Stored data

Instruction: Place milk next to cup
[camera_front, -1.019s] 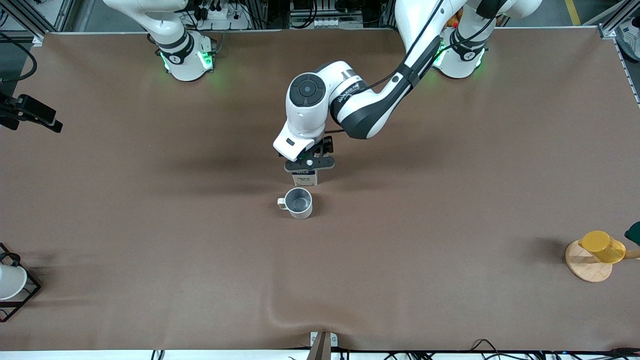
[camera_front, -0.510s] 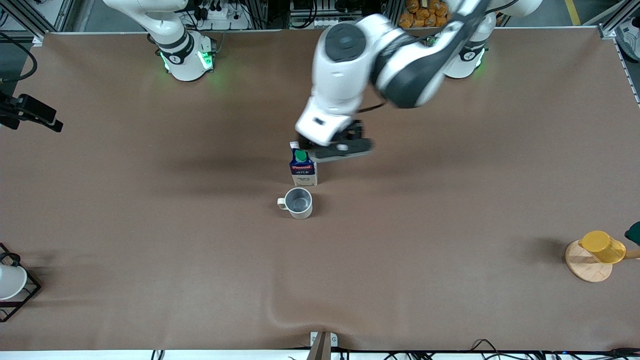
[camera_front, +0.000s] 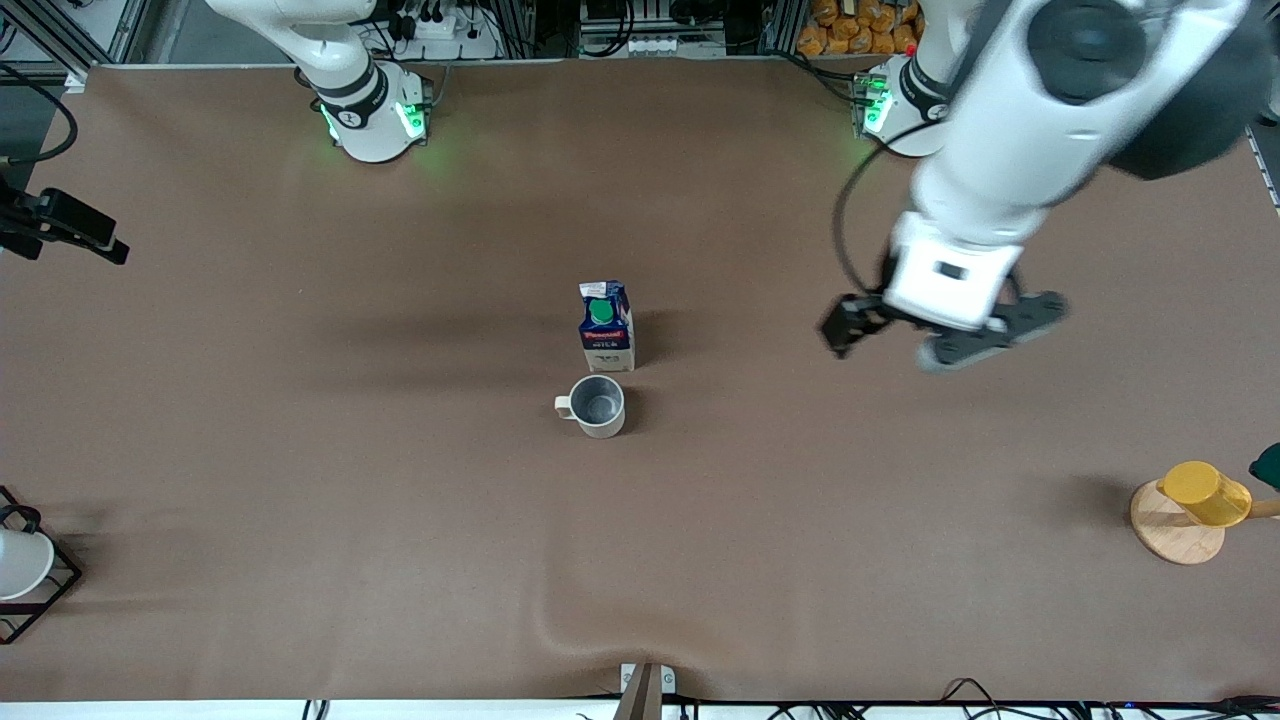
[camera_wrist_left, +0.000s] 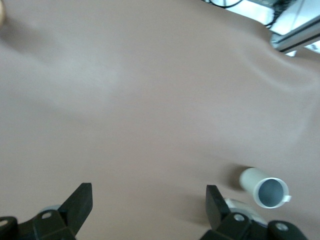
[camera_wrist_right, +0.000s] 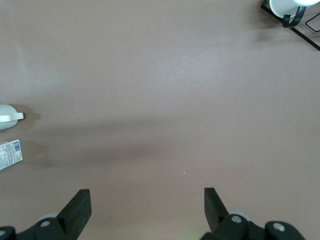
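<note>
The milk (camera_front: 605, 325), a dark blue carton with a green cap, stands upright on the table just farther from the front camera than the cup (camera_front: 598, 405), a pale grey-beige mug, with a small gap between them. My left gripper (camera_front: 940, 338) is open and empty, raised over bare table toward the left arm's end, well apart from both. In the left wrist view the cup (camera_wrist_left: 267, 189) shows beside the left gripper (camera_wrist_left: 147, 210). My right gripper (camera_wrist_right: 145, 210) is open and empty; its view shows the cup (camera_wrist_right: 7, 116) and the milk (camera_wrist_right: 10, 154) at the edge.
A yellow cup (camera_front: 1205, 493) lies on a round wooden coaster (camera_front: 1172, 530) at the left arm's end. A white cup (camera_front: 18, 562) sits in a black wire rack (camera_front: 50, 590) at the right arm's end. The brown cloth has a wrinkle near the front edge.
My left gripper let go of the milk, rose, and swung away toward the left arm's end. The milk stays standing beside the cup. The right arm has not moved.
</note>
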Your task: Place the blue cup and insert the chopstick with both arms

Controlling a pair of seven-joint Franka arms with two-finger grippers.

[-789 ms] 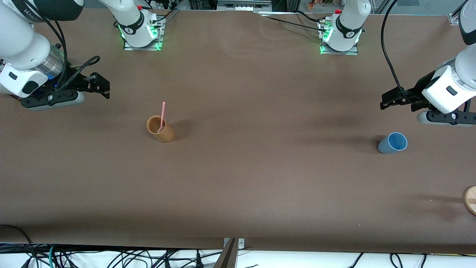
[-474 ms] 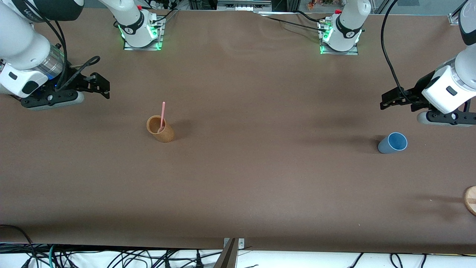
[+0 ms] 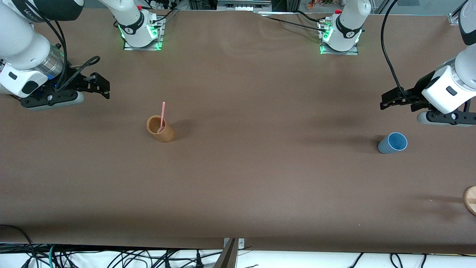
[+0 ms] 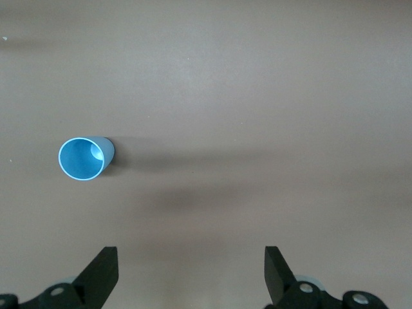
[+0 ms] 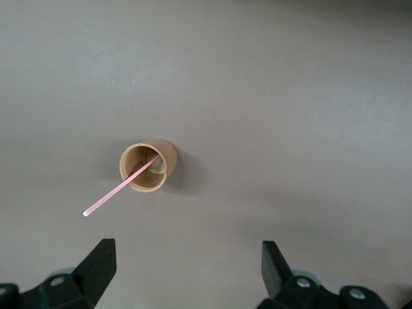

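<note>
Both arms wait, up in the air at either end of the table [image 3: 238,178]. The left gripper [image 3: 388,101] hangs over bare tabletop at the left arm's end, jaws spread wide with nothing between them. In the left wrist view the two dark fingertips [image 4: 103,273] stand well apart, and the blue cup [image 4: 85,158] sits clear of them, off toward one finger's side rather than centred in the gap. In the front view the blue cup [image 3: 392,143] stands upright on the table, mouth up, its brighter blue inside showing, not touching the gripper.

Over at the right arm's end, the right gripper [image 3: 100,86] also hangs over bare tabletop, jaws wide and empty. The right wrist view shows its fingertips [image 5: 100,262] well apart, with the tan cup [image 5: 147,165] upright ahead of them and closer to one finger's side. The pink chopstick [image 5: 121,187] stands in that tan cup, leaning on its rim, its upper part sticking out well past the lip. The front view has the tan cup [image 3: 160,128] and the chopstick [image 3: 162,114] well apart from the blue cup, toward the right arm's end.

The table is covered in a plain brown sheet. A round wooden piece [image 3: 470,200] peeks in at the edge at the left arm's end, nearer the front camera than the blue cup. Loose cables [image 3: 111,257] lie along the table's front edge, and green lights glow at both arm bases [image 3: 141,37].
</note>
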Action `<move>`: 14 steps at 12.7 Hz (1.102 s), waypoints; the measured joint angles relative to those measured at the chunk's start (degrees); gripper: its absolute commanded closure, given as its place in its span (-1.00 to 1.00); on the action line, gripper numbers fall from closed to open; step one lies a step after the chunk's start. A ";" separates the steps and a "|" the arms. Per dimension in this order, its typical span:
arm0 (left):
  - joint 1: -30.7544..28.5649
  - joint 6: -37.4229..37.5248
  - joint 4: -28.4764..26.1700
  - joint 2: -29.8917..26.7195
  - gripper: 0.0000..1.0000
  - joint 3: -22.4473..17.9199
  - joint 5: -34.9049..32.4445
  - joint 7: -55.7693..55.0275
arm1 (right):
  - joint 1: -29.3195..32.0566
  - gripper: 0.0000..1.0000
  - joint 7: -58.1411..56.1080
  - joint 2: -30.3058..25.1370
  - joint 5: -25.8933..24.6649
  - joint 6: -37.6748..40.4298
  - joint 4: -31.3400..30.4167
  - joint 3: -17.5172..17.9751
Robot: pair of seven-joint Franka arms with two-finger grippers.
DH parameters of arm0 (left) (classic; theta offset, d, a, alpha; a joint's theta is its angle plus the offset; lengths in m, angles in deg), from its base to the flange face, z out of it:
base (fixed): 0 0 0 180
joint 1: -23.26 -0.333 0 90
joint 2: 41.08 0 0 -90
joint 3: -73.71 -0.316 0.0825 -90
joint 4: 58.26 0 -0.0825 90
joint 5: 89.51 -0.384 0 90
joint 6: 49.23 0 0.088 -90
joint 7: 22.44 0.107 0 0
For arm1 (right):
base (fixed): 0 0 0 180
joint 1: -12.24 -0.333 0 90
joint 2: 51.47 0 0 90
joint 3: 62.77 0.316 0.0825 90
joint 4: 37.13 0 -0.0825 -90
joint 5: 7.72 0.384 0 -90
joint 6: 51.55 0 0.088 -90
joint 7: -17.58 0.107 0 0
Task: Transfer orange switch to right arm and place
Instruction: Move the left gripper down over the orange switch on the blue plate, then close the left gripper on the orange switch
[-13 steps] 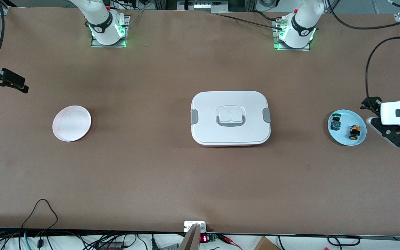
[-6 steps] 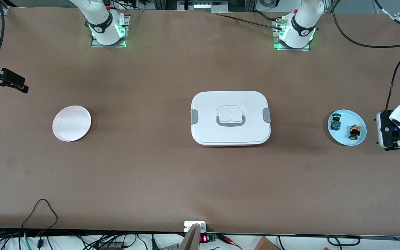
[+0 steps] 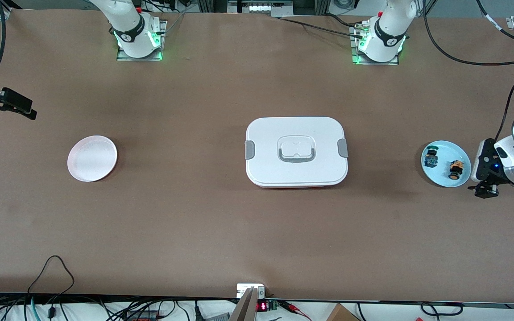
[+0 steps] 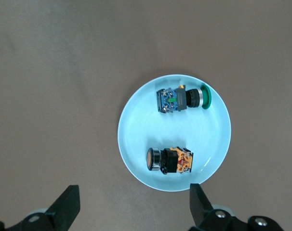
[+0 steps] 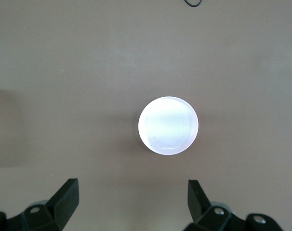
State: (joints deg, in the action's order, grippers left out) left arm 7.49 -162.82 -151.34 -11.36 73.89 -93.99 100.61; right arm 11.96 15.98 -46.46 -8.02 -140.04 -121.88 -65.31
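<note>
The left gripper (image 3: 484,185) hangs with its jaws spread wide and empty, just beside the blue plate (image 3: 459,154) at the left arm's end of the table. On that plate lies the orange switch (image 4: 169,160), untouched, next to a blue-and-green switch (image 4: 182,98). The right gripper (image 3: 16,107) waits, jaws apart, above the table near the pink plate (image 5: 168,125). Nothing is done yet — pick-up, handover and placing all remain.
</note>
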 measured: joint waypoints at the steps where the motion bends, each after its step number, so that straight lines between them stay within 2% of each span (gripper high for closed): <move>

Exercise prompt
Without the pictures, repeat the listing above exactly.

Answer
Instruction: Place milk next to cup
[camera_front, -1.019s] 
[camera_front, -0.510s] 
[camera_front, +0.000s] 
[camera_wrist_left, +0.000s] 
[camera_wrist_right, +0.000s] 
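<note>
The milk (camera_front: 605, 325), a dark blue carton with a green cap, stands upright on the table just farther from the front camera than the cup (camera_front: 598, 405), a pale grey-beige mug, with a small gap between them. My left gripper (camera_front: 940, 338) is open and empty, raised over bare table toward the left arm's end, well apart from both. In the left wrist view the cup (camera_wrist_left: 267, 189) shows beside the left gripper (camera_wrist_left: 147, 210). My right gripper (camera_wrist_right: 145, 210) is open and empty; its view shows the cup (camera_wrist_right: 7, 116) and the milk (camera_wrist_right: 10, 154) at the edge.
A yellow cup (camera_front: 1205, 493) lies on a round wooden coaster (camera_front: 1172, 530) at the left arm's end. A white cup (camera_front: 18, 562) sits in a black wire rack (camera_front: 50, 590) at the right arm's end. The brown cloth has a wrinkle near the front edge.
My left gripper let go of the milk, rose, and swung away toward the left arm's end. The milk stays standing beside the cup. The right arm has not moved.
</note>
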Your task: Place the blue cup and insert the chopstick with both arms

Controlling a pair of seven-joint Franka arms with two-finger grippers.

[-789 ms] 
[-474 ms] 
[+0 ms] 
[+0 ms] 
[+0 ms] 

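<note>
Both arms wait, up in the air at either end of the table [image 3: 238,178]. The left gripper [image 3: 388,101] hangs over bare tabletop at the left arm's end, jaws spread wide with nothing between them. In the left wrist view the two dark fingertips [image 4: 103,273] stand well apart, and the blue cup [image 4: 85,158] sits clear of them, off toward one finger's side rather than centred in the gap. In the front view the blue cup [image 3: 392,143] stands upright on the table, mouth up, its brighter blue inside showing, not touching the gripper.

Over at the right arm's end, the right gripper [image 3: 100,86] also hangs over bare tabletop, jaws wide and empty. The right wrist view shows its fingertips [image 5: 100,262] well apart, with the tan cup [image 5: 147,165] upright ahead of them and closer to one finger's side. The pink chopstick [image 5: 121,187] stands in that tan cup, leaning on its rim, its upper part sticking out well past the lip. The front view has the tan cup [image 3: 160,128] and the chopstick [image 3: 162,114] well apart from the blue cup, toward the right arm's end.

The table is covered in a plain brown sheet. A round wooden piece [image 3: 470,200] peeks in at the edge at the left arm's end, nearer the front camera than the blue cup. Loose cables [image 3: 111,257] lie along the table's front edge, and green lights glow at both arm bases [image 3: 141,37].
</note>
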Action `<move>`: 14 steps at 12.7 Hz (1.102 s), waypoints; the measured joint angles relative to those measured at the chunk's start (degrees); gripper: its absolute commanded closure, given as its place in its span (-1.00 to 1.00); on the action line, gripper numbers fall from closed to open; step one lies a step after the chunk's start. A ";" separates the steps and a "|" the arms. Per dimension in this order, its typical span:
arm0 (left):
  - joint 1: -30.7544..28.5649
  - joint 6: -37.4229..37.5248
  - joint 4: -28.4764..26.1700
  - joint 2: -29.8917..26.7195
  - gripper: 0.0000..1.0000
  - joint 3: -22.4473..17.9199
  - joint 5: -34.9049..32.4445
  - joint 7: -55.7693..55.0275
arm1 (right):
  - joint 1: -29.3195..32.0566
  - gripper: 0.0000..1.0000
  - joint 7: -58.1411..56.1080
  - joint 2: -30.3058..25.1370
  - joint 5: -25.8933..24.6649
  - joint 6: -37.6748..40.4298
  - joint 4: -31.3400..30.4167
  - joint 3: -17.5172..17.9751
Robot: pair of seven-joint Franka arms with two-finger grippers.
DH parameters of arm0 (left) (classic; theta offset, d, a, alpha; a joint's theta is its angle plus the offset; lengths in m, angles in deg), from its base to the flange face, z out of it:
base (fixed): 0 0 0 180
joint 1: -23.26 -0.333 0 90
joint 2: 41.08 0 0 -90
joint 3: -73.71 -0.316 0.0825 -90
joint 4: 58.26 0 -0.0825 90
joint 5: 89.51 -0.384 0 90
joint 6: 49.23 0 0.088 -90
joint 7: 22.44 0.107 0 0
For arm1 (right):
base (fixed): 0 0 0 180
joint 1: -12.24 -0.333 0 90
joint 2: 51.47 0 0 90
joint 3: 62.77 0.316 0.0825 90
joint 4: 37.13 0 -0.0825 -90
joint 5: 7.72 0.384 0 -90
joint 6: 51.55 0 0.088 -90
joint 7: -17.58 0.107 0 0
Task: Transfer orange switch to right arm and place
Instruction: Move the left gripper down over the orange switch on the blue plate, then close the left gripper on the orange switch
[-13 steps] 
[-6 steps] 
[+0 steps] 
[+0 steps] 
[+0 steps] 
State: (joints deg, in the action's order, grippers left out) left arm 7.49 -162.82 -151.34 -11.36 73.89 -93.99 100.61; right arm 11.96 15.98 -46.46 -8.02 -140.04 -121.88 -65.31
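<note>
The left gripper (image 3: 484,185) hangs with its jaws spread wide and empty, just beside the blue plate (image 3: 459,154) at the left arm's end of the table. On that plate lies the orange switch (image 4: 169,160), untouched, next to a blue-and-green switch (image 4: 182,98). The right gripper (image 3: 16,107) waits, jaws apart, above the table near the pink plate (image 5: 168,125). Nothing is done yet — pick-up, handover and placing all remain.
</note>
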 measured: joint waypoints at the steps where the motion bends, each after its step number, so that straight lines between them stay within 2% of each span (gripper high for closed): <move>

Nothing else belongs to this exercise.